Massive French protests vs. Le Pen

Massive demonstrations continued across France this week against extreme rightist Jean-Marie Le Pen, who emerged as one of the two finalists in Sunday’s first-round presidential election.

French media reported tens of thousands of demonstrators including high school and college students, held rallies and sit-ins with slogans including “Le Pen is Fascist,” “Le Pen Out,” and “We are all children of immigrants.”

Le Pen received almost 17 percent of the vote in the first round, behind incumbent conservative President Jacques Chirac, but slightly ahead of Socialist Prime Minister Lionel Jospin, who was eliminated from the May 5 runoff.

The vote for the extreme right means that a “heinous, racist and xenophobic” party will participate in the runoff, the French Communist Party (FCP) said in a statement.

The FCP, which received over 3 percent of the vote, said, “We are clear and without illusion about Jacques Chirac,” but the French political system and electoral rules leave no other choice but to avoid Le Pen.

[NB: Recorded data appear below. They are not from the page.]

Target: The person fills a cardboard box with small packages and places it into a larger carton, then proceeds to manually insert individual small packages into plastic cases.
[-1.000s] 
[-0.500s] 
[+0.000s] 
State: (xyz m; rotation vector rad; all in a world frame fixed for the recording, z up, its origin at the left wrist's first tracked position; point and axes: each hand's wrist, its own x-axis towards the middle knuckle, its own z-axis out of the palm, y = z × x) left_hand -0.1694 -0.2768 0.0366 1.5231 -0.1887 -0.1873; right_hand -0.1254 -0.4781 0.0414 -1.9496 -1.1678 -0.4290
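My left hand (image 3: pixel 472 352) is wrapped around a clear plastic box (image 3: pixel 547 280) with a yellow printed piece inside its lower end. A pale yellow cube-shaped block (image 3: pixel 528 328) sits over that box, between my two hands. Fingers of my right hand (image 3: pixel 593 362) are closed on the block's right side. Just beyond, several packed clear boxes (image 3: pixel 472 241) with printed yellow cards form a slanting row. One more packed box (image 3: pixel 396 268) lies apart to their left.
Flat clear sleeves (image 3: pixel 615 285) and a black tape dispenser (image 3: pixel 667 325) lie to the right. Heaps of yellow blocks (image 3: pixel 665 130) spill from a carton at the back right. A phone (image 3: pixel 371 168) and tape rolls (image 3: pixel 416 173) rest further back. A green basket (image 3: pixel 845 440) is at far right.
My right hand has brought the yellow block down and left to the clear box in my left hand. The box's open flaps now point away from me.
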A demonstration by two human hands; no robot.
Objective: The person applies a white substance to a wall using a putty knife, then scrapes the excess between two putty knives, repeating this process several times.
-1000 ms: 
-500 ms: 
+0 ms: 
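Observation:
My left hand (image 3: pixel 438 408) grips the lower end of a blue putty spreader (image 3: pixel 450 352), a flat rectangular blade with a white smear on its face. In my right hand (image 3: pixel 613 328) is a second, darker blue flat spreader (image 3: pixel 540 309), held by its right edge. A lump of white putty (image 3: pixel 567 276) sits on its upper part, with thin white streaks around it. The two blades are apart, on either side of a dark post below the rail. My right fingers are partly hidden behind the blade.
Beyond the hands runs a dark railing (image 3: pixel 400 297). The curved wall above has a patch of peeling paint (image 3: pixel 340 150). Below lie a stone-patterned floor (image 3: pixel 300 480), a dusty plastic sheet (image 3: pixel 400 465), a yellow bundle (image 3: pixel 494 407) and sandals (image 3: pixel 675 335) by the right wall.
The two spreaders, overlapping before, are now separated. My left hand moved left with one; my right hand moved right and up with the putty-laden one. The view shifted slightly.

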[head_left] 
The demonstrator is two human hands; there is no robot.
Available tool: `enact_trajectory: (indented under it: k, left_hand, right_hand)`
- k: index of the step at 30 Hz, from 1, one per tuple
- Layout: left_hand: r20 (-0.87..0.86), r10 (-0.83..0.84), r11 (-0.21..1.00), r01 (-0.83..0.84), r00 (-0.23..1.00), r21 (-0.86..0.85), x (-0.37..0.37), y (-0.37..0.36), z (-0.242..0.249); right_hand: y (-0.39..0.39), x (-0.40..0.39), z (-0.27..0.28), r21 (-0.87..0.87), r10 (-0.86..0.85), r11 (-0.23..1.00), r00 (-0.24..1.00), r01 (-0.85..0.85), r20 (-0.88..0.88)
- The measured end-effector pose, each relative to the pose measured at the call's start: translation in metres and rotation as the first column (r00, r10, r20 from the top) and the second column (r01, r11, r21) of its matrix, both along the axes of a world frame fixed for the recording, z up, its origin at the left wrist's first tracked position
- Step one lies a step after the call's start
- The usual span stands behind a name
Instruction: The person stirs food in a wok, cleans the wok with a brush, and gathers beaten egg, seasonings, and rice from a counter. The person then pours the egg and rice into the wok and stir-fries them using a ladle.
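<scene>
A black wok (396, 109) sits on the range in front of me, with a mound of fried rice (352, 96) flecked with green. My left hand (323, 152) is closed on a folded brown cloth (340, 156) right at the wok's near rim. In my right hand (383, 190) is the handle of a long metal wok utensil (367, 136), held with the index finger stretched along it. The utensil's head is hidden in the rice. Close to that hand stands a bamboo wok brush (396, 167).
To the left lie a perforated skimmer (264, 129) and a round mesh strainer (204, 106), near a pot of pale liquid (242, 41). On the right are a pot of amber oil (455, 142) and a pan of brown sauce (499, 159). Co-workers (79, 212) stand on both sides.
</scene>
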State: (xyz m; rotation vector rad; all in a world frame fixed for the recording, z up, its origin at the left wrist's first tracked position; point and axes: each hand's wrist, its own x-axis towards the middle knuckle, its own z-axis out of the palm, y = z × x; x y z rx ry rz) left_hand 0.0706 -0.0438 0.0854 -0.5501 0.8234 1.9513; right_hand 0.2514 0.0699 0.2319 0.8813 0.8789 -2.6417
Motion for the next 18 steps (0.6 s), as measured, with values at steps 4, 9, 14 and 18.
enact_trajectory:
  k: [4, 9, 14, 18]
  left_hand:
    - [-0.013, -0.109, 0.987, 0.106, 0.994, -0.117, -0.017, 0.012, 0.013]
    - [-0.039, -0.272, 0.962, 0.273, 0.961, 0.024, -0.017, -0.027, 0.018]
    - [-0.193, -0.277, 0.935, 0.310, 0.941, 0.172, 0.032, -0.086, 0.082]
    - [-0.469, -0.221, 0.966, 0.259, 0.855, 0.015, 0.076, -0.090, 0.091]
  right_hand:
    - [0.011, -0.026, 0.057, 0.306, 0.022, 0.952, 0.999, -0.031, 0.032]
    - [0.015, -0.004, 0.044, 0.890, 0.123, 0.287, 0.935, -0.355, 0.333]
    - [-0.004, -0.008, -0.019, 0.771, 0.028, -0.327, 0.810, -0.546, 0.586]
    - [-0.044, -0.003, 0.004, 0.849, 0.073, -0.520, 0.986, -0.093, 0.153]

China urges support for developing countries

A senior official of the Chinese People’s Bank, Li Ruogu, this week told a conference of the U.N. Economic and Social Council and the Bretton Woods Institutions at U.N. headquarters in New York that it is crucial for developing countries to participate fully in building a new world economic order.

Li said that in the fast developing world economy, the developing countries, with widening income gaps and growing populations, have benefited much less than have economically developed countries.

Li called on developed countries to provide full market access to developing countries, to expedite transfer of capital and technology, and to increase their Official Development Assistance (ODA) to the previously stated goal of 0.7 percent of Gross National Product.

“At the same time,” he said, “the conditions they attach to ODA should conform to realities in the recipient countries.”

Niger cuts ties with Israel

The sub-Saharan nation of Niger became the first country to sever ties with Israel since the Sharon government’s brutal campaign against the Palestinian people.

The government acted after thousands protested in the capital city, Niamey, last weekend to protest the Israeli government’s actions and demand the break in relations. Of Niger’s 10 million people, 80 percent are Muslim.

The country had renewed diplomatic relations with Israel in 1996, after a 23-year break following the 1973 Mideast war.

In announcing the government action, Lawal Kader Mahamadou, government secretary-general, declared that “Palestine must live as a sovereign state.”

Ukraine elections bolster anti-people reforms

Preliminary results of the March 31 elections for People’s Deputies in the Ukraine show that mainly the political forces serving the interests of the ruling system have come to the fore in the legislature and in the local governing bodies, the Communist Party of Ukraine said last week.

“These forces will continue the realization of the anti-people policy of ‘radical market reforms,” the CP said.

The party also called attention to numerous violations of democratic standards during the election campaign and on election day.

The Central Electoral Committee reported that nearly 70 percent of eligible voters cast their ballots.

Nearly a quarter of those voted for the “Our Ukraine” bloc, another 20 percent voted for the CP of the Ukraine, nearly 12 percent for the bloc “For United Ukraine,” and the rest for a variety of smaller parties.